Dali put an ear on her nose; Arman attached propellors to her side; Adrian Tranquilli attached an alien to her belly. Arman's version is the closest to the actual size of the original.

She is believed to be the most appropriated and reproduced sculpture in the history of art.

Suzanne Ramljak, a freelance curator and editor of Metalsmith magazine, brought the show together after seeing Dali's Hallucinogenic Toreador at the St. Petersburg museum. The huge masterwork repeats the image of Venus numerous times throughout the canvas.

Ramljak set out in search of other artists who had been so taken with the lady. One artist would lead her to another. "When I found more and more examples of this work, I thought, "Something is going on here. There are other beautiful sculptures. But why this fascination with Venus de Milo?' "

She made her investigation, and this show, the subject of her doctoral dissertation at City University of New York.

The results of her search uncovered enough works that Ramljak could be choosy. "I wanted to show the range," she says. "I wanted to show the strongest, most interesting treatment."

She has assembled a display of 46 works by 21 artists, ranging from the surrealists of the 1920s and '30s to Ed Paschke, who made monoprints at Studio-f at the University of Tampa in 1999. (Yes, Tampa Bay, you're on the map.)

As if to prove the sculpture's enduring beauty, artists who use the Venus motif generally use it repeatedly.

To the romantics of the 19th century, the classical style was beauty personified. The sculptor Rodin is quoted in the show's catalog as saying, "This work is the expression of the greatest antique inspiration; it is voluptuousness regulated by restraint; it is the joy of life cadenced, moderated by reason."
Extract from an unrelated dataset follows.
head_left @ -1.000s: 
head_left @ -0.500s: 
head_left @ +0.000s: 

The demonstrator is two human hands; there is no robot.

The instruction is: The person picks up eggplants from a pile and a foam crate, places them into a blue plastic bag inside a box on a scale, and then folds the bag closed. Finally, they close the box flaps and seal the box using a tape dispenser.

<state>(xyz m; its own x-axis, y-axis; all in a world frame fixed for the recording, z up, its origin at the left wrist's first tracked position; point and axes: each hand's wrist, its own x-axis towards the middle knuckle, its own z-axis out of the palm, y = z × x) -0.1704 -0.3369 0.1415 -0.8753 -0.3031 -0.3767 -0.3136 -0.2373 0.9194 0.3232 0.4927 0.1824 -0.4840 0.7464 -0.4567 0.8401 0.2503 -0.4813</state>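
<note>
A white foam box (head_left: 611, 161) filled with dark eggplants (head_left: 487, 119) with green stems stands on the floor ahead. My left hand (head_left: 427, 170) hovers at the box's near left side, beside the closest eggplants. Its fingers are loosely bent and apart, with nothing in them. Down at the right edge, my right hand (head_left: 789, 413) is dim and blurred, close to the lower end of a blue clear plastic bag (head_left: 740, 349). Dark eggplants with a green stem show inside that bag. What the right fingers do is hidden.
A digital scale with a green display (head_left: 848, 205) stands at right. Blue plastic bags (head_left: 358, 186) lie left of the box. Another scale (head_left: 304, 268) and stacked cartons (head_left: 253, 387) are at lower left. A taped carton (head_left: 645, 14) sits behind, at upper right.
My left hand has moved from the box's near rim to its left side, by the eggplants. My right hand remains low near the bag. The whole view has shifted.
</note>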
The surrealists saw the sculpture differently. They derived their raison d'etre from Freudian psychology, and Venus de Milo symbolized eroticism. Max Ernst, Man Ray and Rene Magritte all incorporated her. Dali is represented in the show by nine works that make reference to her, from the phallic symbol Venus a la Girafe to the fragile plaster Venus de Milo With Drawers, the pulls covered in fur, an example of the artist's motif of furniture as cutouts in the human body. Both works are borrowed from private collections abroad.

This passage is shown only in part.